По правде говоря, больше всего меня напрягала голова Гемпеля. Что-то в ее форме было неестественным. Она выглядела распухшей и шишковатой. А то обстоятельство, что он ни разу не снял свою вязаную шапочку, только усиливало впечатление ненормальности. Впрочем, я надеялся на коньяк. Русский человек (я имею в виду — русский мужчина) всегда обнажает голову при употреблении крепких спиртных напитков. Связано ли это с инстинктом, с традицией, с какими-то реликтовыми воспоминаниями, которые передаются нам вместе с генами, — или же причина тому еще более таинственная, — я сказать не могу.
Несколько раз Гемпель останавливался и тихо спрашивал меня, вижу ли я «это».
— Что именно? — недоумевал я. Все, что я видел, была улица и совершенно обычные прохожие на ней. Возможно, одна или две бабули могли бы потянуть на Бабу-ягу, но это оставалось под вопросом и уж тем более вряд ли смущало Гемпеля.
Мой собеседник вдруг страдальчески сморщил лицо и зажмурился. Кажется, даже и с опущенными веками он продолжал видеть то, что мучило его все последнее время, потому что вскорости он опять открыл глаза.
— С каждым днем оно становится все ярче, — проговорил он, — все живее, в то время как настоящий город уже почти совсем выцвел. Может быть, я вообще опоздал.
— С чем опоздал? — спросил я.
С психами надо разговаривать ласково. И не перечить.
Он задергал ртом так быстро и страшно, что я замолчал и больше не произнес ни слова. Ну его совсем. Еще набросится. Я уж стал прикидывать, как бы мне ловчее от него удрать, но Гемпель, кажется, угадал мое намерение и схватил меня за локоть. Я поразился крепости его пальцев.
— Вон хороший бар, — сказал он, указывая кивком на заведение, оформленное в темно-зеленых и золотых тонах — тонах дорогого бильярда.
Мы забрели туда, взяли по коньяку. В зале никого не было, только в очень темном углу кто-то курил.
Гемпель нагнулся ко мне через стол и приглушенно заговорил:
— Все двери в том доме были заперты.
Я сразу понял, что он вернулся к своему воспоминанию о посещении жилища Алии на Васильевском острове, и, как ни странно, почувствовал облегчение. Все лучше слушать связный рассказ, пусть даже полубезумный, чем гадать, что творится в мыслях собеседника, и быть вынужденным отвечать на его отрывочные и по большей части непонятные замечания.

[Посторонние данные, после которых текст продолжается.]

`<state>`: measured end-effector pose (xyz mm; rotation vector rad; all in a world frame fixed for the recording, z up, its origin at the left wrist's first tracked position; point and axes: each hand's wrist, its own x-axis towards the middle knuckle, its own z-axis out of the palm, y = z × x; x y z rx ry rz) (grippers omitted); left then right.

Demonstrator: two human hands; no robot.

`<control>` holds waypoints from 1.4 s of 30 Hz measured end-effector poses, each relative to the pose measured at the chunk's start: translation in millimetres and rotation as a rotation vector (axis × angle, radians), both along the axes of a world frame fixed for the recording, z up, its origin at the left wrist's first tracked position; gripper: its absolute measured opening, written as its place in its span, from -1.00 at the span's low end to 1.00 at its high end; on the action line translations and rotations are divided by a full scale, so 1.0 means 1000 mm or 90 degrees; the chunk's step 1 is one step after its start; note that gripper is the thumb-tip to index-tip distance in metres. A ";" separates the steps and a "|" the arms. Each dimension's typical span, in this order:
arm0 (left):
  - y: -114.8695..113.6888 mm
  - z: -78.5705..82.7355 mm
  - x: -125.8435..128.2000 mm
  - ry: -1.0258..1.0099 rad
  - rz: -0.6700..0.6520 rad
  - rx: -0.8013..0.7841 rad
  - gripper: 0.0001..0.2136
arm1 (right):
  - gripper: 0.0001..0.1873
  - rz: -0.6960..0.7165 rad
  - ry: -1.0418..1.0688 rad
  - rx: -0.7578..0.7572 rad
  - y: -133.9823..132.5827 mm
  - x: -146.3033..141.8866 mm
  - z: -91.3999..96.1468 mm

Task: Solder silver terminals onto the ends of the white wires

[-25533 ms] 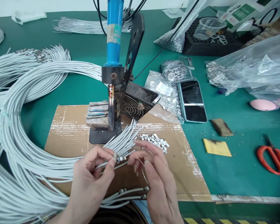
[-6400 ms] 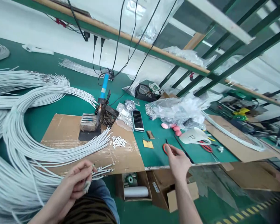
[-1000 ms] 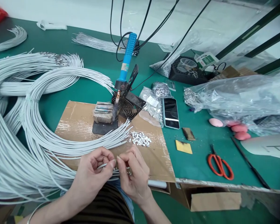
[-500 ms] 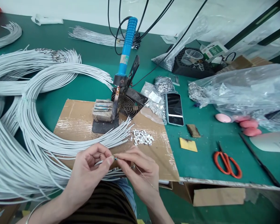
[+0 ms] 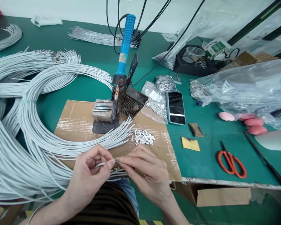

— Знаешь, Гемпель, — сказал я, — вообще-то людям свойственно держать двери своих квартир запертыми. Так, на всякий случай. Это старая традиция.
Он грустно улыбнулся:
— По-твоему, я — сумасшедший?
— С чего ты решил?
— Ты со мной так разговариваешь, как будто я псих.
— У меня был опыт общения с психом, — сказал я. — С настоящим, из психушки. Он мне про буйных интересно рассказывал.
— Я не буйный, — медленно проговорил Гемпель, — и, боюсь, не псих… Те двери были закрыты по-другому. Не так, как обычно.
— Как дверь может быть закрыта необычно? — возмутился наконец я. — Ты хоть себя со стороны слышишь? Что ты несешь?
— Я полностью отдаю себе отчет в том, что говорю, — ответил Гемпель. Я видел, что он совершенно серьезен. — Когда за дверью есть жизнь, она закрыта бережно. Тщательно. И в любое мгновение может распахнуться. Она… — Тут он криво усмехнулся: — Она дышит. Понимаешь?
Я сказал «да», хотя ровным счетом ничего не понял.
Гемпель не придал моему лицемерию ни малейшего значения. Он продолжал:
— А те двери просто прикрывали мертвые помещения. Они были обшарпанные, с многократно смененными замками, с содранной обивкой, с какими-то выцветшими и покрытыми пылью квитанциями, засунутыми в щель… К ним никто не прикасался очень много лет. И все же за ними я угадывал нечто…
— «Всюду жизнь», — глупо процитировал я и тотчас пожалел об этом.
Лицо Гемпеля передернулось, как от физической боли.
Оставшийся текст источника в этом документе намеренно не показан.